Problem: Once the images are set aside, output the listing exactly as it stands.
******
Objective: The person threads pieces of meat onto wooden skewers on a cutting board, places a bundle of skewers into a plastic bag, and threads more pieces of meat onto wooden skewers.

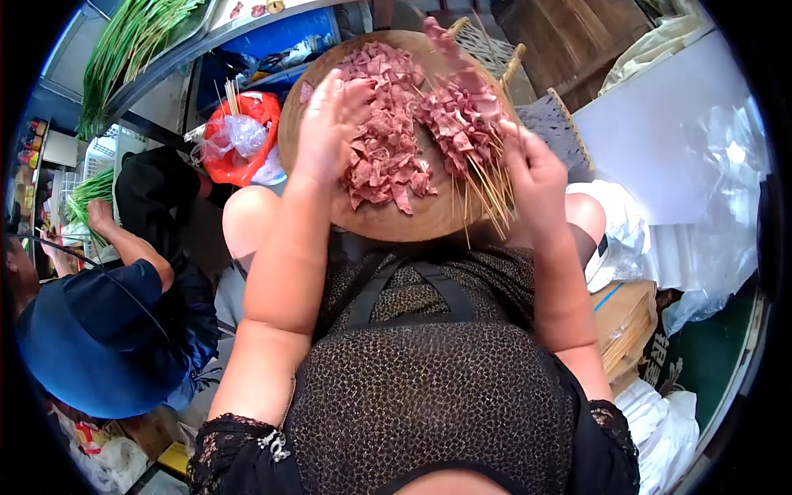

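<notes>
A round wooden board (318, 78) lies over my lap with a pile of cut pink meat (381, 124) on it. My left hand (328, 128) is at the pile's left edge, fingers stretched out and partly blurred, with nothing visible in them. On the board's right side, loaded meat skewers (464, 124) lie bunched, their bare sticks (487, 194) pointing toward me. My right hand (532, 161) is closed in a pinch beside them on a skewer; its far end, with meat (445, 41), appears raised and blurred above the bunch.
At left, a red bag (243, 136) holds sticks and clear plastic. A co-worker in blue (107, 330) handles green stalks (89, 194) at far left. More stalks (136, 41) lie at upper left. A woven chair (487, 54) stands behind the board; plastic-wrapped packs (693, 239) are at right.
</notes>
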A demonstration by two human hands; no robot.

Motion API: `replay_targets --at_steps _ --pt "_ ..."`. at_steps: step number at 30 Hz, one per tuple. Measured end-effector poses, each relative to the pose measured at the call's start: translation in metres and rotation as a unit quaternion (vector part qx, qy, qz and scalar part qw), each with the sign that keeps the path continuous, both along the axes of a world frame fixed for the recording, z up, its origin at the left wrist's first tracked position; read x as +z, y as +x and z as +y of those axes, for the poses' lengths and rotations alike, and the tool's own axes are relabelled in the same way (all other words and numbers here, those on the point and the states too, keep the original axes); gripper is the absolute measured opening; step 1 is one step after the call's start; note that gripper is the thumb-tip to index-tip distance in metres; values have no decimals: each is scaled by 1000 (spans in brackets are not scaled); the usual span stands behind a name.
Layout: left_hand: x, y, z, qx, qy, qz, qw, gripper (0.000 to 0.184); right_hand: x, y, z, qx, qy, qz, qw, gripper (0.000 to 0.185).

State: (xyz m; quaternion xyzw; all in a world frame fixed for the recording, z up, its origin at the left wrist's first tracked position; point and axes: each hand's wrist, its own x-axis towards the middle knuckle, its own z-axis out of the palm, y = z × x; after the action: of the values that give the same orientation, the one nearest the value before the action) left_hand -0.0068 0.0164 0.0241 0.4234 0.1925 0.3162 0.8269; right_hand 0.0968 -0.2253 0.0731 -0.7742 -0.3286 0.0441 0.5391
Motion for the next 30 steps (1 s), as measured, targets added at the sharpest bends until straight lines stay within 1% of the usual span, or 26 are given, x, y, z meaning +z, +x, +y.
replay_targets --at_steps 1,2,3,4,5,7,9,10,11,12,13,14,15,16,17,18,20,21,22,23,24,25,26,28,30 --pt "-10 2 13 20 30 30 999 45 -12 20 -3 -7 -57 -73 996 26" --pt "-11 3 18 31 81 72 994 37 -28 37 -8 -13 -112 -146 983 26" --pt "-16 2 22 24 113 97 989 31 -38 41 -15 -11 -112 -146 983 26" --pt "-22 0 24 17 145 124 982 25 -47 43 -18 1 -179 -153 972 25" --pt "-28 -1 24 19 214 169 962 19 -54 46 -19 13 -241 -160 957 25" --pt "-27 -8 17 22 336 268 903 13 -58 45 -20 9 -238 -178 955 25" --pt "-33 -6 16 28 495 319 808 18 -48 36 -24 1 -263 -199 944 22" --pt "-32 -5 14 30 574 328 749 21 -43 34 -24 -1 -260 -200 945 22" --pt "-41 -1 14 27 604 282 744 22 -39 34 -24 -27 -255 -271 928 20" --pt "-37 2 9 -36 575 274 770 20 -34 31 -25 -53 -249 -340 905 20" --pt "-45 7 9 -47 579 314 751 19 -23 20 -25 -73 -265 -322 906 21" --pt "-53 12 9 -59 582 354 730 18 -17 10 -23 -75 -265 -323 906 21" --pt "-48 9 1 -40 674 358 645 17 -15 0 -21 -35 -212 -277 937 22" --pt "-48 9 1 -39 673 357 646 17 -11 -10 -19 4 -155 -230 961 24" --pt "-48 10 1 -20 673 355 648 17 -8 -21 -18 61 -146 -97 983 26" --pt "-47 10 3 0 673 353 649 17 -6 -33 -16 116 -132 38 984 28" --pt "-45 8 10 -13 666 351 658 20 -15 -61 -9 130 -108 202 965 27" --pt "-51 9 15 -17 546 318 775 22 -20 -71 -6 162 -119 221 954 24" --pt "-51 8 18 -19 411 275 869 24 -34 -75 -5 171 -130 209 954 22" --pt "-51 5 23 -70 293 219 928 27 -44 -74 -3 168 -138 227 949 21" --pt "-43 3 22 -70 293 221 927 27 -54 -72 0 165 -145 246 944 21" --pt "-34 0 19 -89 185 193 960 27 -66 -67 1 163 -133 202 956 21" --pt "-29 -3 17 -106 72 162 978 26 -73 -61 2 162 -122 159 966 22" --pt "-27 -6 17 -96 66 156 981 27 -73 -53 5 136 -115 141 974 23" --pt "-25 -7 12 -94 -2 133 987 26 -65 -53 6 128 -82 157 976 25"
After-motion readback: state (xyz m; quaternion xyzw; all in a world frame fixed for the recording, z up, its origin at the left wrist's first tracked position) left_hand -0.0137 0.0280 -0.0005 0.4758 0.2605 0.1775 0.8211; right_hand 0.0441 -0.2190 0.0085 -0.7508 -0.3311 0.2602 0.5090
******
The completed task:
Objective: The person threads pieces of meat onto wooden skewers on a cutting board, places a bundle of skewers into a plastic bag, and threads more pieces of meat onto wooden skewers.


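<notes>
A round wooden board (318, 78) lies over my lap with a pile of cut pink meat (381, 124) on it. My left hand (328, 128) is at the pile's left edge, fingers stretched out and partly blurred, with nothing visible in them. On the board's right side, loaded meat skewers (464, 124) lie bunched, their bare sticks (487, 194) pointing toward me. My right hand (532, 161) is closed in a pinch beside them on a skewer; its far end, with meat (445, 41), appears raised and blurred above the bunch.
At left, a red bag (243, 136) holds sticks and clear plastic. A co-worker in blue (107, 330) handles green stalks (89, 194) at far left. More stalks (136, 41) lie at upper left. A woven chair (487, 54) stands behind the board; plastic-wrapped packs (693, 239) are at right.
</notes>
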A demonstration by two human hands; no robot.

Motion API: `replay_targets --at_steps _ --pt "_ ..."`. at_steps: step number at 30 Hz, one per tuple. Measured end-effector poses, each relative to the pose measured at the call's start: translation in metres and rotation as a unit quaternion (vector part qx, qy, qz and scalar part qw), each with the sign that keeps the path continuous, both along the axes of a world frame fixed for the recording, z up, its origin at the left wrist's first tracked position; read x as +z, y as +x and z as +y of those axes, for the poses' lengths and rotations alike, and the tool's own axes are relabelled in the same way (all other words and numbers here, those on the point and the states too, keep the original axes); gripper is the absolute measured opening; step 1 is one step after the call's start; note that gripper is the thumb-tip to index-tip distance in metres; values have no decimals: each is scaled by 1000 (spans in brackets are not scaled); the usual span stands behind a name.
Layout: left_hand: x, y, z, qx, qy, qz, qw, gripper (0.000 to 0.184); right_hand: x, y, z, qx, qy, qz, qw, gripper (0.000 to 0.185).

State: (xyz m; quaternion xyzw; all in a world frame fixed for the recording, z up, its origin at the left wrist's first tracked position; point and axes: each hand's wrist, its own x-axis towards the middle knuckle, its own z-axis out of the palm, y = z × x; after the action: of the values that give the same orientation, the one nearest the value before the action) left_hand -0.0068 0.0164 0.0241 0.4234 0.1925 0.3162 0.8269; right_hand 0.0968 -0.2253 0.0731 -0.7742 -0.3286 0.0441 0.5391
Motion for the next 30 steps (1 s), as measured, targets added at the sharpest bends until straight lines stay within 1% of the usual span, or 26 are given, x, y, z meaning +z, +x, +y.
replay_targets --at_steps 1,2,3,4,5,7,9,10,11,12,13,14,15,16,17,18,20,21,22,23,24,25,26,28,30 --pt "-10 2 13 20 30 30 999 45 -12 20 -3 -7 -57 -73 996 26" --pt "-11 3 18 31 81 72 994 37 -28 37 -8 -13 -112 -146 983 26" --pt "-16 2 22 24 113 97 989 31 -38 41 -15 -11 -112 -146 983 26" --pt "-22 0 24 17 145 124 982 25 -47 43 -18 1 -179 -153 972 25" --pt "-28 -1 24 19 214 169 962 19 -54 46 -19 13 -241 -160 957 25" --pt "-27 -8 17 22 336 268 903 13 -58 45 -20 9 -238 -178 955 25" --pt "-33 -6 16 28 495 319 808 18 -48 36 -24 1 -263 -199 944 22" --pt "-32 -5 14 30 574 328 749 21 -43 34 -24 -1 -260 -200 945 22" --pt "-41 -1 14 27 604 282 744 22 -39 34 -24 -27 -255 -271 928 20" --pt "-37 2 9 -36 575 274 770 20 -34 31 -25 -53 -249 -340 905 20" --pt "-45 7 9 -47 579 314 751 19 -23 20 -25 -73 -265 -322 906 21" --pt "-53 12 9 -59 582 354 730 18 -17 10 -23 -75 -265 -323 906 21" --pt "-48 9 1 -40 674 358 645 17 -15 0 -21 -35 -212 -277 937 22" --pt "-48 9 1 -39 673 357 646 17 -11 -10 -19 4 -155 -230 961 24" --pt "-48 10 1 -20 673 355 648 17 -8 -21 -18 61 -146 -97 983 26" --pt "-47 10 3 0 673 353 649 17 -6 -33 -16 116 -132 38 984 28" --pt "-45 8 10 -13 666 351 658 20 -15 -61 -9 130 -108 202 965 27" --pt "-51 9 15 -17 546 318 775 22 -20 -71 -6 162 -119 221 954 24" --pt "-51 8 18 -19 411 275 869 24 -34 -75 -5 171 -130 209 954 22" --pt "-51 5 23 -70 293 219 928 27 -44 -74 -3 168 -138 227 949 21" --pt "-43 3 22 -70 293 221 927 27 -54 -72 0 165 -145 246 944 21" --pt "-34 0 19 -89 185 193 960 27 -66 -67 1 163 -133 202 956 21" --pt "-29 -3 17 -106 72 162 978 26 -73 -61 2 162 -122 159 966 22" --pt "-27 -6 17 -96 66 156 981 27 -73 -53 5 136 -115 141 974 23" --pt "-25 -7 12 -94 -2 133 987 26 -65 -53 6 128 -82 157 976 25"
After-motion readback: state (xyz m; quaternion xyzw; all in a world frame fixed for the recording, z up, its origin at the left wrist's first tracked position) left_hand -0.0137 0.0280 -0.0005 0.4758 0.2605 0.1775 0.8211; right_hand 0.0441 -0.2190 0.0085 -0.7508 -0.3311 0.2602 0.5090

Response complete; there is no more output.